(Dataset entries)
----

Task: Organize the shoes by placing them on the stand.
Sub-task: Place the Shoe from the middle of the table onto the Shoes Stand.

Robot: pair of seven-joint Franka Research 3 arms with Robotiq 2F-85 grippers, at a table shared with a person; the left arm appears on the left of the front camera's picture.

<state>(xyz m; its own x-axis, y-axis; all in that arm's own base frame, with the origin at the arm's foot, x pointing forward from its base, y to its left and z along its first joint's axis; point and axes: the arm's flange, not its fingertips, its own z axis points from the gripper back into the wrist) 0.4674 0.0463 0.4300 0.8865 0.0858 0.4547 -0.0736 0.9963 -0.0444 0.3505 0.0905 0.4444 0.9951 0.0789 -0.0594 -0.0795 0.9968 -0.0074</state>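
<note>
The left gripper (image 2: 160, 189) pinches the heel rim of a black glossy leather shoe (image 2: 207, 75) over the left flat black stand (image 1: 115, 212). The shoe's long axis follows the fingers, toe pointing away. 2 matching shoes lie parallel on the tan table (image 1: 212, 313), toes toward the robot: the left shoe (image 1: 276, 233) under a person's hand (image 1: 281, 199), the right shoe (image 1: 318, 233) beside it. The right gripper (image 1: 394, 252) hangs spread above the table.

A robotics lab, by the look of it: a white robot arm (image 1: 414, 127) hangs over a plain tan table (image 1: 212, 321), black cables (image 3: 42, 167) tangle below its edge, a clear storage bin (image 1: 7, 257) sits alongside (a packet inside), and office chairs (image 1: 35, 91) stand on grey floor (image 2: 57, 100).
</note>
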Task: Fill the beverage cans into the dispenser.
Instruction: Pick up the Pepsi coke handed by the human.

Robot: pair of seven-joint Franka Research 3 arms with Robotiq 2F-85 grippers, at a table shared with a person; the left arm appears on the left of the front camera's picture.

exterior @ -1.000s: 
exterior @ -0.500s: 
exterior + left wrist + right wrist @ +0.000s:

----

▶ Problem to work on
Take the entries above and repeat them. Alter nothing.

▶ Solution below
Task: Organize the shoes by placing them on the stand.
Sub-task: Place the Shoe from the middle of the table onto the Shoes Stand.

Robot: pair of seven-joint Franka Research 3 arms with Robotiq 2F-85 grippers, at a table shared with a person; the left arm appears on the left of the front camera's picture.

<state>(xyz m; its own x-axis, y-axis; all in that arm's own base frame, with the origin at the arm's foot, x pointing forward from its base, y to its left and z along its first joint's axis; point and axes: the arm's flange, not its fingertips, its own z axis points from the gripper back into the wrist) 0.4674 0.0463 0.4300 0.8865 0.0858 0.4547 -0.0736 0.9963 -0.0444 0.3505 0.0905 0.4444 0.9951 0.0789 -0.0594 -0.0795 0.9968 -0.0074</state>
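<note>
The left gripper (image 2: 160, 189) pinches the heel rim of a black glossy leather shoe (image 2: 207, 75) over the left flat black stand (image 1: 115, 212). The shoe's long axis follows the fingers, toe pointing away. 2 matching shoes lie parallel on the tan table (image 1: 212, 313), toes toward the robot: the left shoe (image 1: 276, 233) under a person's hand (image 1: 281, 199), the right shoe (image 1: 318, 233) beside it. The right gripper (image 1: 394, 252) hangs spread above the table.

A robotics lab, by the look of it: a white robot arm (image 1: 414, 127) hangs over a plain tan table (image 1: 212, 321), black cables (image 3: 42, 167) tangle below its edge, a clear storage bin (image 1: 7, 257) sits alongside (a packet inside), and office chairs (image 1: 35, 91) stand on grey floor (image 2: 57, 100).
</note>
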Task: Fill the beverage cans into the dispenser.
Instruction: Pick up the Pepsi coke handed by the human.

Robot: pair of seven-joint Franka Research 3 arms with Robotiq 2F-85 grippers, at a table shared with a person; the left arm appears on the left of the front camera's picture.

exterior @ -1.000s: 
exterior @ -0.500s: 
exterior + left wrist + right wrist @ +0.000s:

Nothing remains to be done in this exercise.